▶ **What is needed**
Your job is to copy the data that follows exactly, every line included.

▶ **Exercise inputs**
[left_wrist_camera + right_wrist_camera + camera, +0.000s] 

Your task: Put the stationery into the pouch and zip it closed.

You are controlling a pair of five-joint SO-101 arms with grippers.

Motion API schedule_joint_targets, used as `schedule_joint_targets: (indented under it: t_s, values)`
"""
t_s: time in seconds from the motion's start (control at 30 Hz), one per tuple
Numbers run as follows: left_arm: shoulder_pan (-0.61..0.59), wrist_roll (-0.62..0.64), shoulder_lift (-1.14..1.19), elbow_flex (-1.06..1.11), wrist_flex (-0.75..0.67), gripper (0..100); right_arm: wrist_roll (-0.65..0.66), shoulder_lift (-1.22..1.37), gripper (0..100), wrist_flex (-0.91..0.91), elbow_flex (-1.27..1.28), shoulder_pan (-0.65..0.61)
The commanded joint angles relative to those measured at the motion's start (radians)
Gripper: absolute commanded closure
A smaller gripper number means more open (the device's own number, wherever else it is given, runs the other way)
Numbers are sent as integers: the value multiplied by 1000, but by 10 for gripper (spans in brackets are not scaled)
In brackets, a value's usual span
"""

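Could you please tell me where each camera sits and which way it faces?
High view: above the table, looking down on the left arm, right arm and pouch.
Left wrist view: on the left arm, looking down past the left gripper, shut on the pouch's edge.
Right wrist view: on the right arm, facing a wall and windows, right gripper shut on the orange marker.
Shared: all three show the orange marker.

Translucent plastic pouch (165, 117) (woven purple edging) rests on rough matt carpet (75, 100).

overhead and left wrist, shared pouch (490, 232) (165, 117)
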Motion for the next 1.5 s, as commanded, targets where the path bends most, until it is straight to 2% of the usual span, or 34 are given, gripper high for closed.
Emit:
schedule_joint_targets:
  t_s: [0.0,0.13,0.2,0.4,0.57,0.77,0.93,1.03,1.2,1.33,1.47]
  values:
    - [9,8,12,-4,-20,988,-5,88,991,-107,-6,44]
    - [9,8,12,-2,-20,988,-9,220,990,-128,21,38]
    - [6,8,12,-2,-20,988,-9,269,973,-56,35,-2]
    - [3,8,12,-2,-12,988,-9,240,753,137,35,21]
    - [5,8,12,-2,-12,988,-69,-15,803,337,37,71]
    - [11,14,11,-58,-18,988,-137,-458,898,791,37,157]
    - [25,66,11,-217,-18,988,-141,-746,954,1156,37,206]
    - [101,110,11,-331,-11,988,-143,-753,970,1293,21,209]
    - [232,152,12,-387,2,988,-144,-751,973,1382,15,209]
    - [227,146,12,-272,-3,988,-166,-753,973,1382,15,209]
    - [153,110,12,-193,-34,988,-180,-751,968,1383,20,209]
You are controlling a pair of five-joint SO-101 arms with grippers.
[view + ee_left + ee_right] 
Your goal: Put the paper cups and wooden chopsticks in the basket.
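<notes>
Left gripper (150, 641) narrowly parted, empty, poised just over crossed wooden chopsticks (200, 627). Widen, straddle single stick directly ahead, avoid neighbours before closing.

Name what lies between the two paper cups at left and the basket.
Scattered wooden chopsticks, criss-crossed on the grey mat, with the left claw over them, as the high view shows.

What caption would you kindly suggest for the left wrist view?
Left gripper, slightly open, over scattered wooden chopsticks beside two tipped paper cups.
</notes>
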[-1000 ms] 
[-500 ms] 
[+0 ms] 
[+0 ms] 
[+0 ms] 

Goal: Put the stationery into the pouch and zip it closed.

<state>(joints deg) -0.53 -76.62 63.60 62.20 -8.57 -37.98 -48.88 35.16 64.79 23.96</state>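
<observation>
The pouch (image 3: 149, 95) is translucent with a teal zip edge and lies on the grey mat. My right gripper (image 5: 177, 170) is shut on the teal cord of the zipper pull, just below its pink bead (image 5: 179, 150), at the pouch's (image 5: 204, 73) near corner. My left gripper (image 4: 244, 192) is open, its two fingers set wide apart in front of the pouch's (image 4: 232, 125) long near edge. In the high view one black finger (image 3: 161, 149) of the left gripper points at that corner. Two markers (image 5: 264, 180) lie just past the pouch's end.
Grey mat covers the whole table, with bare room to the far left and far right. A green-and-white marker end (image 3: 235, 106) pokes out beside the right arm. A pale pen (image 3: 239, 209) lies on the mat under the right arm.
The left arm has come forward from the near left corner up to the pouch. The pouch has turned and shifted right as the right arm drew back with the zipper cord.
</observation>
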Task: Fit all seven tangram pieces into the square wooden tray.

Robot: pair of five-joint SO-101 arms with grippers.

▶ **Response to this exercise**
[left_wrist_camera + right_wrist_camera + camera, +0.000s] 

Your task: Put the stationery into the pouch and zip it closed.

You are controlling a pair of five-joint SO-101 arms with grippers.

Motion API schedule_joint_targets, used as `schedule_joint_targets: (indented under it: t_s, values)`
"""
t_s: time in seconds from the motion's start (control at 30 Hz), one per tuple
Numbers run as follows: left_arm: shoulder_pan (-0.61..0.59), wrist_roll (-0.62..0.64), shoulder_lift (-1.14..1.19), elbow_flex (-1.06..1.11), wrist_flex (-0.75..0.67), gripper (0..100); right_arm: wrist_roll (-0.65..0.66), shoulder_lift (-1.22..1.37), gripper (0..100), wrist_flex (-0.91..0.91), elbow_flex (-1.27..1.28), shoulder_pan (-0.65..0.61)
The commanded joint angles relative to those measured at the motion's start (radians)
Gripper: absolute commanded closure
A smaller gripper number means more open (the device's own number, wherever else it is given, runs the other way)
Numbers are sent as integers: the value multiplied by 1000, but by 10 for gripper (spans in brackets are not scaled)
In brackets, a value's usual span
"""

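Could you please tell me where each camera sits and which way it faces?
High view: above the table, looking down on the left arm, right arm and pouch.
Left wrist view: on the left arm, looking down past the left gripper, shut on the pouch's edge.
Right wrist view: on the right arm, facing a wall and windows, right gripper shut on the orange marker.
Shared: all three show the orange marker.

Translucent plastic pouch (165, 117) (woven purple edging) rests on rough matt carpet (75, 100).

overhead and left wrist, shared pouch (490, 232) (165, 117)
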Motion for the next 1.5 s, as commanded, targets where the path bends most, until it is straight to 2% of the usual span, or 34 are given, gripper high for closed.
Emit:
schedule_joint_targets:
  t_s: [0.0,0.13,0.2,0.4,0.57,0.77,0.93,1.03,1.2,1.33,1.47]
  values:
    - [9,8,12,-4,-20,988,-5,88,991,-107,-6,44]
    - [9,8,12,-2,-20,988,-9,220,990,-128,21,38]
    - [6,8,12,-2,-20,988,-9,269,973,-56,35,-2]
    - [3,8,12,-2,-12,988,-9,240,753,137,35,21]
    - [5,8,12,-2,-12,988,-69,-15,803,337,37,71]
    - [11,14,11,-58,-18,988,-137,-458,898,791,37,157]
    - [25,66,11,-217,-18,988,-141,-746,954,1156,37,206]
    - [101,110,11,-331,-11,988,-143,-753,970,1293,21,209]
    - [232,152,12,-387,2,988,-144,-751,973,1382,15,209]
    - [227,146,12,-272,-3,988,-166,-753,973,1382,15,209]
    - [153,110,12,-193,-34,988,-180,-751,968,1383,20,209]
You are controlling a pair of five-joint SO-101 arms with grippers.
[view + ee_left + ee_right] 
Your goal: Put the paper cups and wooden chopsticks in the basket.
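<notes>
Left gripper (150, 641) narrowly parted, empty, poised just over crossed wooden chopsticks (200, 627). Widen, straddle single stick directly ahead, avoid neighbours before closing.

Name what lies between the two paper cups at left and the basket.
Scattered wooden chopsticks, criss-crossed on the grey mat, with the left claw over them, as the high view shows.

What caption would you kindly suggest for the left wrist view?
Left gripper, slightly open, over scattered wooden chopsticks beside two tipped paper cups.
</notes>
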[-1000 ms] 
[-500 ms] 
[+0 ms] 
[+0 ms] 
[+0 ms] 

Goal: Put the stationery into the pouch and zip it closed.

<state>(joints deg) -0.53 -76.62 63.60 62.20 -8.57 -37.98 -48.88 35.16 64.79 23.96</state>
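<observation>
The pouch (image 3: 149, 95) is translucent with a teal zip edge and lies on the grey mat. My right gripper (image 5: 177, 170) is shut on the teal cord of the zipper pull, just below its pink bead (image 5: 179, 150), at the pouch's (image 5: 204, 73) near corner. My left gripper (image 4: 244, 192) is open, its two fingers set wide apart in front of the pouch's (image 4: 232, 125) long near edge. In the high view one black finger (image 3: 161, 149) of the left gripper points at that corner. Two markers (image 5: 264, 180) lie just past the pouch's end.
Grey mat covers the whole table, with bare room to the far left and far right. A green-and-white marker end (image 3: 235, 106) pokes out beside the right arm. A pale pen (image 3: 239, 209) lies on the mat under the right arm.
The left arm has come forward from the near left corner up to the pouch. The pouch has turned and shifted right as the right arm drew back with the zipper cord.
</observation>
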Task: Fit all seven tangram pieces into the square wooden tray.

Robot: pair of five-joint SO-101 arms with grippers.

What is written here forms the complete answer.